#### [PROBLEM]
Leaving nothing out, set down all the data exactly.

DATA SHOWN START

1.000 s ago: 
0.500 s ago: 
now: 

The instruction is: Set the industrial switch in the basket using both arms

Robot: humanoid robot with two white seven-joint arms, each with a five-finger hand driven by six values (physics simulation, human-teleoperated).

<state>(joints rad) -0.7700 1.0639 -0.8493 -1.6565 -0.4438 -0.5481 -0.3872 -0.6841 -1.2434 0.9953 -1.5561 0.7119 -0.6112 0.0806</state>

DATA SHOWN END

#### [SOLUTION BELOW]
1.000 s ago: 
0.500 s ago: 
now: 

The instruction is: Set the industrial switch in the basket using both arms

Robot: humanoid robot with two white seven-joint arms, each with a five-finger hand driven by six values (physics simulation, human-teleoperated).

<state>(joints rad) -0.7700 1.0639 -0.8493 -1.6565 -0.4438 -0.5481 -0.3872 -0.6841 -1.2434 0.9953 -1.5561 0.7119 -0.6112 0.0806</state>

No additional output is expected.